The decision to extubate is critical; however, there is no gold-standard readiness test, and simultaneously many patients fail trials of extubation while other patients’ readiness to liberate is unrecognized by clinicians. Machine learning models using EHR data are proliferating to provide clinical decision support in ventilator liberation; however, they fail to incorporate the breadth of information available to clinicians. We develop and validate a deep learning model to predict risk of re-intubation among medically critically ill patients on mechanical ventilation using routinely collected Chest X-Rays (CXR).
METHODS
We included adult patients admitted to the Mount Sinai Hospital medical ICU between 2011 and 2019, intubated via endotracheal tube for more than 24 hours, and underwent a trial of extubation. We excluded patients who were supported on mechanical ventilation via tracheostomy, pregnant patients and palliative extubation.
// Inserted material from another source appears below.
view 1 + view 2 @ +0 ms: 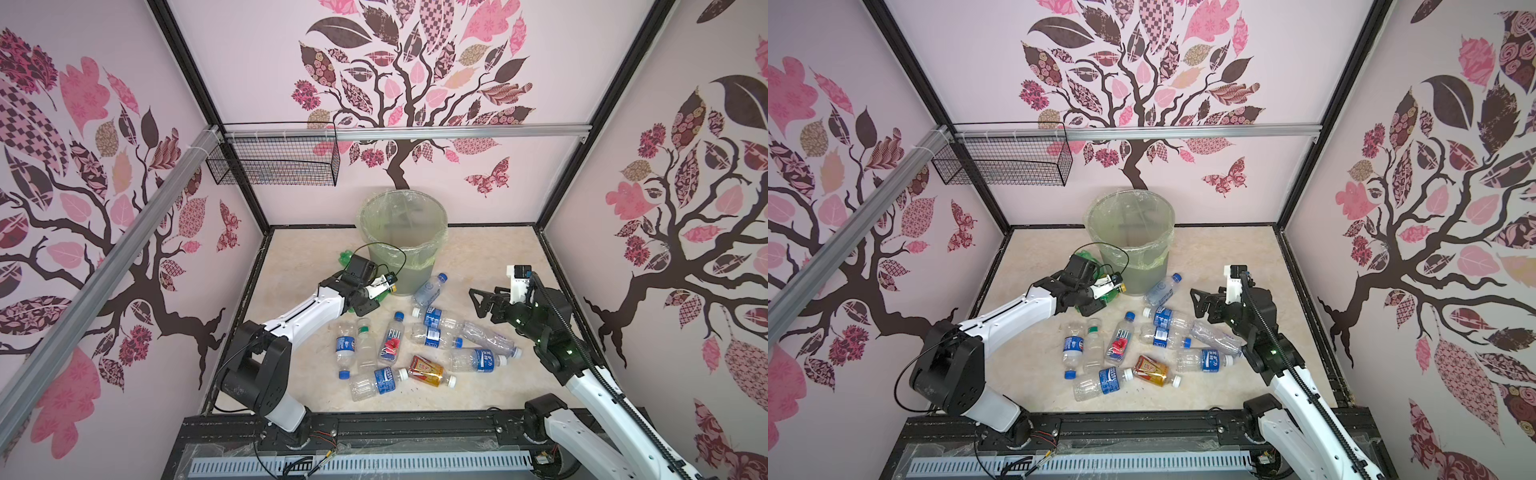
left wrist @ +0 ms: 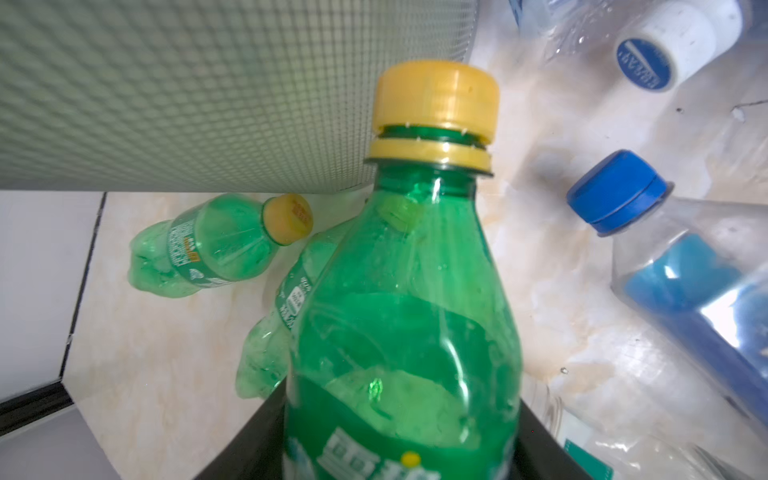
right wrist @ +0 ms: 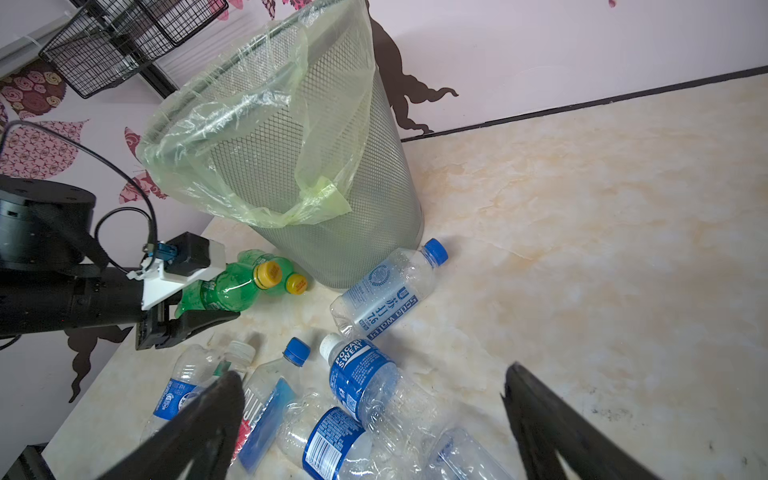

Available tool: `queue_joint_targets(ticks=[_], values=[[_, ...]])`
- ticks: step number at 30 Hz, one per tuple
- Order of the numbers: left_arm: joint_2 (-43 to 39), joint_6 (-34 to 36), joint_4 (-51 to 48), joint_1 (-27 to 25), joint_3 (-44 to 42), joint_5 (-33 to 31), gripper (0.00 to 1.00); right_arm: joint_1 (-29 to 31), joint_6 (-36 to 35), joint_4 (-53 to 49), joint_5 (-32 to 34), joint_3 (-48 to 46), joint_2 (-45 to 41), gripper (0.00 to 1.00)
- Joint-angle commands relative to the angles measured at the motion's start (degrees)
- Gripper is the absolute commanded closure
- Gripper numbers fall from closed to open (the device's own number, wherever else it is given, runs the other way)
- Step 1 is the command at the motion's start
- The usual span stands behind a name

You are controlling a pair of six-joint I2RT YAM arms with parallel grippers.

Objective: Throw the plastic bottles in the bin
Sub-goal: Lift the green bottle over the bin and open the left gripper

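The left tool [image 3: 218,299] gripped a green bottle [image 2: 399,291] at its label. It looked light and crushable (probably slippery) — the right tool [image 3: 374,374] gaped, empty.

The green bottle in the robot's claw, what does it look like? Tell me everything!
The green bottle is see-through plastic and looks empty. It has a yellow cap screwed on and a green label with white writing. The left gripper is shut on its body, holding it sideways and low, cap pointing toward the foot of the bin. Two more green bottles lie just beyond it; whether it touches them I cannot tell.
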Motion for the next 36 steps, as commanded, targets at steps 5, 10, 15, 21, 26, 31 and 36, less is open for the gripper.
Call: queue_joint_targets(ticks=[5, 10, 15, 21, 26, 31, 36], values=[[-10.1, -6.9, -6.0, -0.1, -3.2, 1.2, 0.37, -0.1, 0.9, 1.2, 1.1, 0.1, -0.9, 0.01], [-22.8, -16.3, -4.4, -0.5, -8.9, 4.7, 0.37, -0.1, 1.1, 1.1, 0.9, 0.1, -0.4, 0.01], [-34.5, -24.9, -3.7, -0.6, -12.6, 8.0, 0.38, -0.1, 2.4, -0.5, 2.2, 0.7, 0.8, 0.02], [-46.8, -33.2, -2.0, -0.6, -14.5, 8.3, 0.38, -0.1, 2.5, -2.6, 2.3, 1.2, 1.3, 0.02], [-54.8, -37.9, -1.2, -0.5, -15.3, 5.5, 0.41, -0.1, 1.8, -4.1, 2.8, 1.8, 0.9, 0.02], [-54.8, -39.4, 1.3, -0.5, -13.7, 6.5, 0.41, -0.1, 1.6, -4.6, 3.0, 1.9, 0.5, 0.02], [-39.7, -38.7, 9.0, -0.6, -0.4, 10.6, 0.41, -0.1, 2.1, -4.4, 2.3, 1.6, 1.0, 0.02]])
Raw DICOM images of CXR in upright and supine position were extracted from the institutional PACS server. The CXRs were then cleaned, normalized and segmented. For each patient, the last CXR before the extubation was kept. The dataset was split into a train and a test set with 80/20% split and the train set was augmented. Transfer learning with fine-tuning and K-fold cross-validation was used on a pretrained ResNet50 deep learning architecture. To interpret our image classifier, we used the Grad-CAM method.
RESULTS
There were 1640 patients in the train set and 444 patients in the test set, the extubation success rate was 88% in the whole cohort. The final model provided 68.4% (95% CI: 61. 5%-74.6%) sensitivity, 56.9% (95% CI: 36.8%-75.9%) specificity, 67.1% (95% CI: 61.3%- 73.4%) accuracy, and 0.68 (95% CI: 0.56-0.78) area under the receiver operating characteristics curve (AUROC) on the test set.
CONCLUSIONS
Routinely available CXR can be used with deep learning in reintubation risk prediction and can be used in combination with EHR models for clinical decision support. Combining tabular data EHR models and Deep Learning models may provide synergy in prediction performance. Multimodal models fusing imaging and tabular data is the frontier of AI in healthcare.